Netanyahu has already signaled his willingness to concede in the face of international pressure by the recent announcement to ease the Gaza blockade, which the United States regards as untenable. In doing so, he may have left himself vulnerable domestically, with the so-called "centrist" Kadima Party led by Tzipi Livni leading the charge. She is seen by many in Washington as less hard-line than the current coalition, with whispers that the United States might work behind the scenes to unseat Netanyahu, who is seen as beholden to religious parties in his coalition and therefore unable to meet the U.S. halfway on issues such as settlement expansion.

After the announcement that the Gaza blockade would be relaxed, Livni accused the Netanyahu Government of making policy at the dictates of international opinion. Previously she accused the incumbent of destroying Israel's position in world opinion, by its reaction to the flotilla. So before Netanyahu goes to the White House, it seems that Livni has her sights trained on him, irrespective of whether he aligns more closely to Obama on settlements, Gaza or Iran, or whether another row ensues. It is just a few weeks since Vice President Joe Biden was humiliated in Jerusalem by the announcement that Israel plans 1600 new houses in East Jerusalem. In contrast with the visiting Palestinian Authority President Mahmoud Abbas, Netanyahu did not get the customary White House lawn press and photo-op with the U.S. president during his most recent visit to the United States.

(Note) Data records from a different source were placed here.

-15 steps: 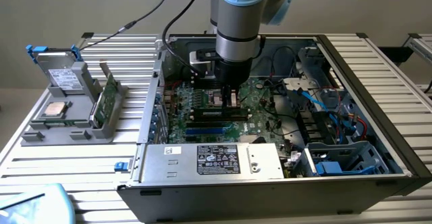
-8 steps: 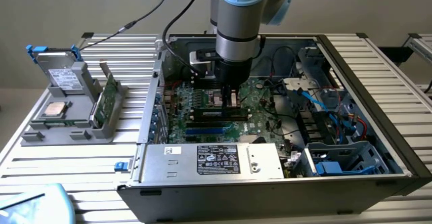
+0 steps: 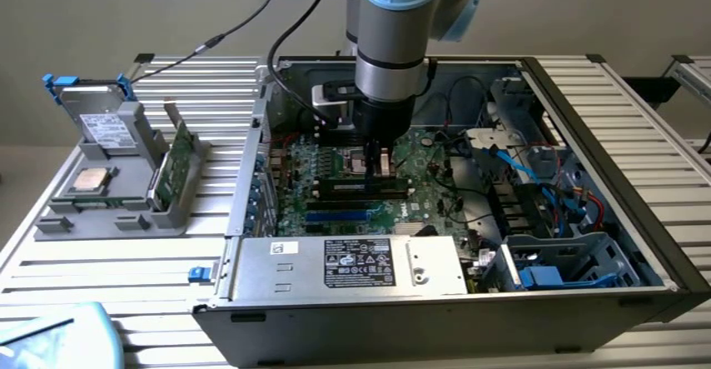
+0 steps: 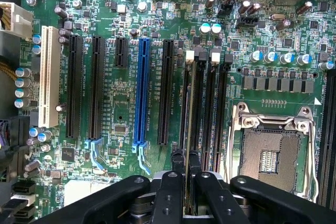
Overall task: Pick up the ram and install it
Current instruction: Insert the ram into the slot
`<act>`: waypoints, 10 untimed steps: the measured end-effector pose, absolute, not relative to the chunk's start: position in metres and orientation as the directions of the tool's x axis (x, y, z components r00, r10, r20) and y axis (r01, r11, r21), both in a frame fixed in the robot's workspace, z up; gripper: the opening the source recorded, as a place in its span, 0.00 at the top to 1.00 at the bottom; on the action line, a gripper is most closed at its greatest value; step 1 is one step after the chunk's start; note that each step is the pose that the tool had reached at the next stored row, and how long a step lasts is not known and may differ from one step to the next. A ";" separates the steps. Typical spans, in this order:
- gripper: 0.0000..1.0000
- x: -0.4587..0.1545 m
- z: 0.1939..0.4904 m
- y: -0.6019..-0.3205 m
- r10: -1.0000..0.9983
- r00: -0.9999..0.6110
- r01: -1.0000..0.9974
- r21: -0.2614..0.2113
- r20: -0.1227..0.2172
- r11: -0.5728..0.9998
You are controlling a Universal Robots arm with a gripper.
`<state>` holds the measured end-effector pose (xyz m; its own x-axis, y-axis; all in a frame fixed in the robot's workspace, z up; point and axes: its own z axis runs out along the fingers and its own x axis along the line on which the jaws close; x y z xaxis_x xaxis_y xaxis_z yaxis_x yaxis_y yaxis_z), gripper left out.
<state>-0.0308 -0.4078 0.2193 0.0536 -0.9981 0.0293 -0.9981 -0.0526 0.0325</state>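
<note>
The ram (image 4: 190, 103) appears edge-on in the wrist view as a thin strip standing in one of the long black memory slots (image 4: 214, 108) beside the open processor socket (image 4: 270, 150). My gripper (image 4: 186, 155) is shut on one end of it, a black finger on each side. In the exterior view the gripper (image 3: 375, 166) reaches straight down into the open computer case (image 3: 622, 136), over the memory slots (image 3: 358, 188) in the middle of the green motherboard. Whether the ram is pressed fully into the slot I cannot tell.
A grey holder (image 3: 67, 219) on the slatted table at the exterior view's left carries a silver processor (image 3: 89, 181), an upright green board (image 3: 166, 173) and a drive (image 3: 106, 127). Inside the case are the power supply (image 3: 345, 265), blue cables (image 3: 534, 177) and drive cages.
</note>
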 end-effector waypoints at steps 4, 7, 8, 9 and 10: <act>0.86 -0.031 0.219 -0.408 -0.998 0.054 -0.998 0.033 0.029 -0.053; 0.86 -0.031 0.219 -0.408 -0.998 0.054 -0.998 0.033 0.030 -0.053; 0.86 -0.031 0.219 -0.408 -0.998 0.054 -0.998 0.033 0.030 -0.053; 0.86 -0.031 0.219 -0.408 -0.998 0.054 -0.998 0.033 0.030 -0.053; 0.86 -0.031 0.219 -0.408 -0.998 0.054 -0.998 0.033 0.030 -0.053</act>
<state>-0.0308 -0.4084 0.2190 0.0537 -0.9981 0.0296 -0.9981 -0.0527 0.0325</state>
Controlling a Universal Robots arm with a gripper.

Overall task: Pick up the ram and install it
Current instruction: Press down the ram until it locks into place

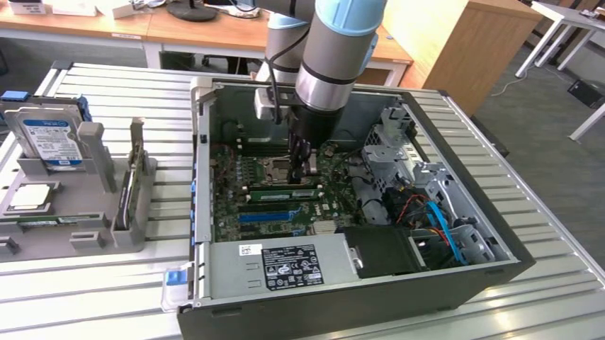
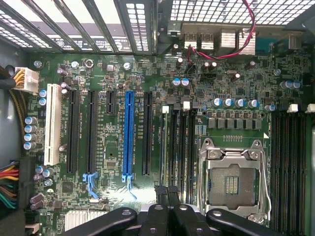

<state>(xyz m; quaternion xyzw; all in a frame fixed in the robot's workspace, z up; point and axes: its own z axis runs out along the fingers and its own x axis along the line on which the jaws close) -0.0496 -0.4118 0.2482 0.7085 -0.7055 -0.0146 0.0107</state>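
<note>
The ram (image 2: 164,147) is a thin green stick seen edge-on, standing in the memory slot beside the empty CPU socket (image 2: 234,182). In the exterior view the ram (image 1: 274,191) lies low on the motherboard inside the open computer case. My gripper (image 1: 307,178) reaches straight down into the case and meets the ram's top edge. My gripper (image 2: 167,189) is shut, with its black fingertips (image 2: 160,190) closed where the ram's edge ends under them. The rest of the ram's length is hidden beneath the fingers.
A long blue slot (image 2: 129,132) and black slots lie beside the memory slots. The power supply (image 1: 283,265), drive cage (image 1: 402,152) and coloured cables (image 1: 435,212) crowd the case. On the exterior view's left a grey fixture (image 1: 57,241) holds a hard drive (image 1: 49,138).
</note>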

He is likely to this time, though cynics might feel this is more about Obama playing to domestic politics than a reappraisal of how the U.S. administration views Israel. Well-known foreign policy analyst Anthony Cordesman recently rationalized that Netanyahu's government is becoming a "strategic liability" for the United States, saying, "It is time Israel realized that it has obligations to the U.S., as well as the U.S. to Israel, and that it becomes far more careful about the extent to which it tests the limits of U.S. patience and exploits the support of American Jews."

That support will weigh on Obama's mind as he continues his introduction to what Harry S Truman described as a problem unmatched in its complexity and potential for controversy. While 78 percent of American Jews voted for Obama in 2008, it seems many might be having second thoughts. With midterm elections looming and the passage of the healthcare bill tempered by spectacular losses such as Republican Scott Brown's victory in Massachusetts, Obama may not want to see the relationship with Israel deteriorate on his watch, for now at least.

Old-school powerhouses in the American-Jewish lobby have rowed in behind the Israeli Government and lambasted the Obama administration's cool approach to the "special relationship" between the two countries, though there are divergent views within the constituency.

Stephen M. Walt co-authored The Israel Lobby and U.S. foreign policy, a provocative take on the influence of the Jewish lobby in the United States. He said, "Here are some new pro-Israel groups like J Street that are trying to encourage smarter policies, and there is a much more open discussion of these issues now (due in part to the rise of the Internet and the blogosphere), but the raw political power of AIPAC et al is still formidable."

An April survey by Quinnipiac University showed 67 percent of Jews as disapproving of Obama's "handling [of] the situation between Israel and the Palestinians." In another poll, support for President Obama in the Jewish community dropped to 58 percent, a loss of 20 points since the 2008 election.

However, other data suggests that the majority of American Jewish voters are card-carrying Democrats and liberal progressives first, with Israel policy less of a priority. This makes them somewhat of an anomaly in a party whose supporters are far less likely to be supportive of Israel than Republicans: 48 percent among Democrats, 85 percent among Republicans.